At first glance, the collective setting of premiums would seem to constitute illegal price-fixing; however this is not the case. Under the authority of the Title Insurance Act, N.J. S.A. 17:46B-1 et seq., the title industry has established a Rating Bureau, formally known as the New Jersey
Land Title Insurance Rating Bureau [NJLTIRB], to which most of the title insurers doing business in New Jersey now belong. The Rating Bureau proposes industry-wide rates, subject to the approval of the Department of Banking and Insurance [DOBI].
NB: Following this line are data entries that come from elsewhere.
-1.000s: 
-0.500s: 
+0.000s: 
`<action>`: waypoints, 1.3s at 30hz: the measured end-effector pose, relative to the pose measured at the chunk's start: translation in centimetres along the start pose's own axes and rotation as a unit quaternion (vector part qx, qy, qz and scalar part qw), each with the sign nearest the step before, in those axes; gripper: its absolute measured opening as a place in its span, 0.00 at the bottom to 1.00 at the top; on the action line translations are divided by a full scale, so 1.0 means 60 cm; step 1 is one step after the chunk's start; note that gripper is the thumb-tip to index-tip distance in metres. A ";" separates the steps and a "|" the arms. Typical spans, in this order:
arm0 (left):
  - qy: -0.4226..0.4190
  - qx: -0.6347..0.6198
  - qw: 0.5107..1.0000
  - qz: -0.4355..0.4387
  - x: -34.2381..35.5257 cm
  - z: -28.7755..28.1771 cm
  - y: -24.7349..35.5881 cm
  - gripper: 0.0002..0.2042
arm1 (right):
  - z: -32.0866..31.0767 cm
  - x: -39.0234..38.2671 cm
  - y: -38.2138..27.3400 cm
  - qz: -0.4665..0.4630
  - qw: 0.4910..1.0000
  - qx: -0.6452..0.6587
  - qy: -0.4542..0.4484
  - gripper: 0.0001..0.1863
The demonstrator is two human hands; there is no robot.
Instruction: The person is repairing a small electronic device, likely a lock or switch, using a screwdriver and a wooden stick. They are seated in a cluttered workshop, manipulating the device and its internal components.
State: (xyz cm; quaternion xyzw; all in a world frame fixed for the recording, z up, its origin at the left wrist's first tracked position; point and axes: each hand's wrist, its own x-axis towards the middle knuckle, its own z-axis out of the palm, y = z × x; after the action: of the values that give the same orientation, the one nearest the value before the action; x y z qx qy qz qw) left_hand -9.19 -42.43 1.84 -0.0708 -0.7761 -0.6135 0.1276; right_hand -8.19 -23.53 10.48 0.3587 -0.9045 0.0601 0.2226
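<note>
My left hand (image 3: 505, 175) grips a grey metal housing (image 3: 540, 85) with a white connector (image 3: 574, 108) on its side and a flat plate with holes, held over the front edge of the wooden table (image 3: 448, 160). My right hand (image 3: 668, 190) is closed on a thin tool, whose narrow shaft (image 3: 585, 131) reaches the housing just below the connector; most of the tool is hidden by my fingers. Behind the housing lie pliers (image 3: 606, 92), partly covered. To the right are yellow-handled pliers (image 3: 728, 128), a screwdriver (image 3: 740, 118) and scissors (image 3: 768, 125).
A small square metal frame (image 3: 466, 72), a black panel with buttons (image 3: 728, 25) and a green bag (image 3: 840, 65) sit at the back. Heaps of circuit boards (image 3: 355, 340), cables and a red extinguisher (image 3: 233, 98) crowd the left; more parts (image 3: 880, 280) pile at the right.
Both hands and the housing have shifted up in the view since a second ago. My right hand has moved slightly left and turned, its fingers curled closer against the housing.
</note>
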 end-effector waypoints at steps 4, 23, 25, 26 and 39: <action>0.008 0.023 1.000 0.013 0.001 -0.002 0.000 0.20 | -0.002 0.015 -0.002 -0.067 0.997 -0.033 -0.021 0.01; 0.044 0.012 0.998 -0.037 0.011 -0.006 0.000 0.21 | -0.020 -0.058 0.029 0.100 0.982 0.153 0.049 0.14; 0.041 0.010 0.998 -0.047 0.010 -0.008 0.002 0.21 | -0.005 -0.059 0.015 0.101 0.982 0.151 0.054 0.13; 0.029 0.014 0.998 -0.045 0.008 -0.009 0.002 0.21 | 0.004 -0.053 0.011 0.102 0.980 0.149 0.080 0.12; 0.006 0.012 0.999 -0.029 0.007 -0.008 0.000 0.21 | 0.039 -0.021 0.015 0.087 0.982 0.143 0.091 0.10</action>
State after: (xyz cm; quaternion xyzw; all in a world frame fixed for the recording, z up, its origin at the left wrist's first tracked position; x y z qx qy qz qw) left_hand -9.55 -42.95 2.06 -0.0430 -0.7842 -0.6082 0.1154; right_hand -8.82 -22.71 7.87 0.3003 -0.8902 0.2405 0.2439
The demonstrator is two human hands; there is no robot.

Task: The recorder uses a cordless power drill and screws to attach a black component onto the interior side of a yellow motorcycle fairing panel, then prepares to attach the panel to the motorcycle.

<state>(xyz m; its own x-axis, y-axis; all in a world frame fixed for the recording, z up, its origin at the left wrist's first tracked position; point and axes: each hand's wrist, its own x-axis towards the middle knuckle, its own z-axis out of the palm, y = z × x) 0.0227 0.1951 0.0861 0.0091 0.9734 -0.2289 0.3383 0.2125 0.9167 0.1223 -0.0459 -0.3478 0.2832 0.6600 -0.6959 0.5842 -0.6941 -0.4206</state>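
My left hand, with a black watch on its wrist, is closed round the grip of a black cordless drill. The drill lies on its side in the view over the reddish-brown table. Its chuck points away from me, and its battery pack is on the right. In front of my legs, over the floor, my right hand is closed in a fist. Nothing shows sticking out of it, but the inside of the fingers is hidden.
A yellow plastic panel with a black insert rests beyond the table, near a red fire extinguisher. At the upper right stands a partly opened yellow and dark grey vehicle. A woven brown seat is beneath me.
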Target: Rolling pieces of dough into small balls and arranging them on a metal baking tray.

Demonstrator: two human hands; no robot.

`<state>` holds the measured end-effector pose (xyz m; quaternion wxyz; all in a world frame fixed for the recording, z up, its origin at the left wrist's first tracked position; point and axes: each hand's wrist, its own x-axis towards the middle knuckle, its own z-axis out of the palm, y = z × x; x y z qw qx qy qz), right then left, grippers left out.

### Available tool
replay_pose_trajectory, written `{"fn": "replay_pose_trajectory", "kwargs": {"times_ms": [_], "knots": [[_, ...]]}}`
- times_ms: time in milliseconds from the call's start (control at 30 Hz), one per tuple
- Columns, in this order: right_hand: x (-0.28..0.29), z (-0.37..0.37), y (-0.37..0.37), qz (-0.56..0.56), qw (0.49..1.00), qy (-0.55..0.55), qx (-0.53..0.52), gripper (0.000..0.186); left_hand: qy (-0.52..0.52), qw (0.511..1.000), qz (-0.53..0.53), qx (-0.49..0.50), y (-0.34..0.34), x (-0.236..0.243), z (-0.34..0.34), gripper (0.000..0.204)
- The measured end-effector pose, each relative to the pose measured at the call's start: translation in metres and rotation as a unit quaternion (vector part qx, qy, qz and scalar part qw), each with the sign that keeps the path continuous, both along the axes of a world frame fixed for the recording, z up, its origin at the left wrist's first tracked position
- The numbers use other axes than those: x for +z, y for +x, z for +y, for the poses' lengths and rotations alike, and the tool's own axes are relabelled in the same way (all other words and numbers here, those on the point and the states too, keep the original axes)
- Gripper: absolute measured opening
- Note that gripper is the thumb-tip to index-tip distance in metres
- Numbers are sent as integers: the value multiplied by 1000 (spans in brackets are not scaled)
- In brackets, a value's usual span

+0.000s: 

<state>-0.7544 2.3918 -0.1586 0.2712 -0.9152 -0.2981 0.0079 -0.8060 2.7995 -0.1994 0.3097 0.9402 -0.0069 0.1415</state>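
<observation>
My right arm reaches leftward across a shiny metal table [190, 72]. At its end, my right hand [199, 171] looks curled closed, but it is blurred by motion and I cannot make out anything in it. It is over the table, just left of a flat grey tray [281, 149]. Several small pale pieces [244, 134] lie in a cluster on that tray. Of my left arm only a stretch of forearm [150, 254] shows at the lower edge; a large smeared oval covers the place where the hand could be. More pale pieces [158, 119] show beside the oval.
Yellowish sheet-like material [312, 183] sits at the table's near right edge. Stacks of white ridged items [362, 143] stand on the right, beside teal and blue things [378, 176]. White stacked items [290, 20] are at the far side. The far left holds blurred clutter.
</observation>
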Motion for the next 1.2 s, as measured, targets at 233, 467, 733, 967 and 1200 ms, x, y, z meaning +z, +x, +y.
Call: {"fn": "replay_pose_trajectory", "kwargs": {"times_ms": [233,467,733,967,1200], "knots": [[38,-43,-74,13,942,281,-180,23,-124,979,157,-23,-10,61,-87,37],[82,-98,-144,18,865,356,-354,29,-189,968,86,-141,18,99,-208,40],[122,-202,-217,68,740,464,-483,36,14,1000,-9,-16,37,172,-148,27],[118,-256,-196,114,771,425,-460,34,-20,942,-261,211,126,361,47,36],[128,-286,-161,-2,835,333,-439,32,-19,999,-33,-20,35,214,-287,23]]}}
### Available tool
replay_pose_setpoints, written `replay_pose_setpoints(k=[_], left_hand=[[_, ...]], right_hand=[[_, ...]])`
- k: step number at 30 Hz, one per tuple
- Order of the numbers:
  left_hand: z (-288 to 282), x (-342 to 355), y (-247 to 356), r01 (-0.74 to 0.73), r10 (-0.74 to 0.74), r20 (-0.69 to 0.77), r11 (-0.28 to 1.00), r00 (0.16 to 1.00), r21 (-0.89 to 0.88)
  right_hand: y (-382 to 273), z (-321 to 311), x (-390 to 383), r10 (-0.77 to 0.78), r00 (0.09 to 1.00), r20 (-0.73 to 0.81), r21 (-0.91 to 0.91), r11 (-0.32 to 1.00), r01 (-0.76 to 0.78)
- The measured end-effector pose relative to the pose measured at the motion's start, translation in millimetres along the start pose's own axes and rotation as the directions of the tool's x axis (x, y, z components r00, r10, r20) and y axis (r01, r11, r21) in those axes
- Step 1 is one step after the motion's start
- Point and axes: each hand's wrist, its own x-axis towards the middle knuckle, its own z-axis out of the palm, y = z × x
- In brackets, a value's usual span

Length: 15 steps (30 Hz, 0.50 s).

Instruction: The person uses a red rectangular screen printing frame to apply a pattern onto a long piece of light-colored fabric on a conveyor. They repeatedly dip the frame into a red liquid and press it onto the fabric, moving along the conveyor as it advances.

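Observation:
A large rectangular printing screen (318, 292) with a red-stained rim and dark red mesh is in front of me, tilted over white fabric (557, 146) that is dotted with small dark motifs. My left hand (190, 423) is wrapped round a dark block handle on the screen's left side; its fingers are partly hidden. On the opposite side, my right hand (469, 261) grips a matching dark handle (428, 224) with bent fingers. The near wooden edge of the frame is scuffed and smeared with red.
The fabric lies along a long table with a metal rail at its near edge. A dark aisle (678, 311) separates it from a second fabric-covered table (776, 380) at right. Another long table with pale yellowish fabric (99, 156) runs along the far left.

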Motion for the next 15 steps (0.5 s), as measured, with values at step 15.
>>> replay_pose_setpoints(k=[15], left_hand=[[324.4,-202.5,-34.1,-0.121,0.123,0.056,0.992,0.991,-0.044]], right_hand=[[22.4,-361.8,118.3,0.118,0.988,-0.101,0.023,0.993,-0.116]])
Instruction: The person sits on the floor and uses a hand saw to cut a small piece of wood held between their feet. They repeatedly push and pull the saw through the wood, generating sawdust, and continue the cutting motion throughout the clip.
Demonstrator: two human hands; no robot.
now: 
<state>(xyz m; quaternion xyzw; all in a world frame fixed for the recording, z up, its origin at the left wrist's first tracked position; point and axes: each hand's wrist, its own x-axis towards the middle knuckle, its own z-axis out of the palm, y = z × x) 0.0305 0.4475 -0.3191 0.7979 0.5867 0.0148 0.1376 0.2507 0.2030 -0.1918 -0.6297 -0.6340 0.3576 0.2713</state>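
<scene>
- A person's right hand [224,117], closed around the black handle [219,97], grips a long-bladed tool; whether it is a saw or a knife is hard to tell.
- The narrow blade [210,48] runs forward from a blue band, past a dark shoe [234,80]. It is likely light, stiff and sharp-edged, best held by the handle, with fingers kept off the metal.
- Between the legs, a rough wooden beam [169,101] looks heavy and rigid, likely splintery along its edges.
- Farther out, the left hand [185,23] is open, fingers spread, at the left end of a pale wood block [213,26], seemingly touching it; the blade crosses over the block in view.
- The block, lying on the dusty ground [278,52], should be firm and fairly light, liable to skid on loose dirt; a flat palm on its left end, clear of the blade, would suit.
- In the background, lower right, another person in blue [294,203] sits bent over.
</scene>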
Immunity from anti-trust regulation is conditioned upon the existence of an appropriate state regulatory scheme. The so-called state action doctrine (i.e., the concept that the state regulation is sufficiently strong and comprehensive to pre-empt the concerns of anti-trust regulators) is derived from the United States Supreme Court’s decision in Parker v. Brown. 317 U.S. 341 (1943). A successful application of the doctrine requires that a two-pronged test be met: (a) the State must articulate a clear and affirmative policy to allow the anti-competitive conduct; and (b) the State must provide active supervision of anti­competitive conduct undertaken by private actors. FTC v. Ticor Title Ins. Co., 504 U.S. 621, 631 (1992); see also Cal. Retail Liquor Dealers Ass’n v. Midcal Alum., 445 U.S. 97 (1980).
Therefore, in a state such as New Jersey, where the regulatory scheme meets the test set forth above, the ability (if any) of regulators or individual consumers to challenge same is extremely limited. A corollary to the state action doctrine is the so-called filed rate doctrine, which holds that payment of a filed rate does not constitute a legal injury under the anti-trust laws. Keogh v. Chicago & Nw. Ry. Co., 260 U.S. 156, 163 (1922); see also Square D Co. v. Niagra Frontier Tariff Bureau, 476 U.S. 409 (1986). Thus, the District Court, applying the filed rate doctrine, determined that plaintiffs lacked standing to challenge the filed rate structure and dismissed the complaint with prejudice. The Third Circuit affirmed.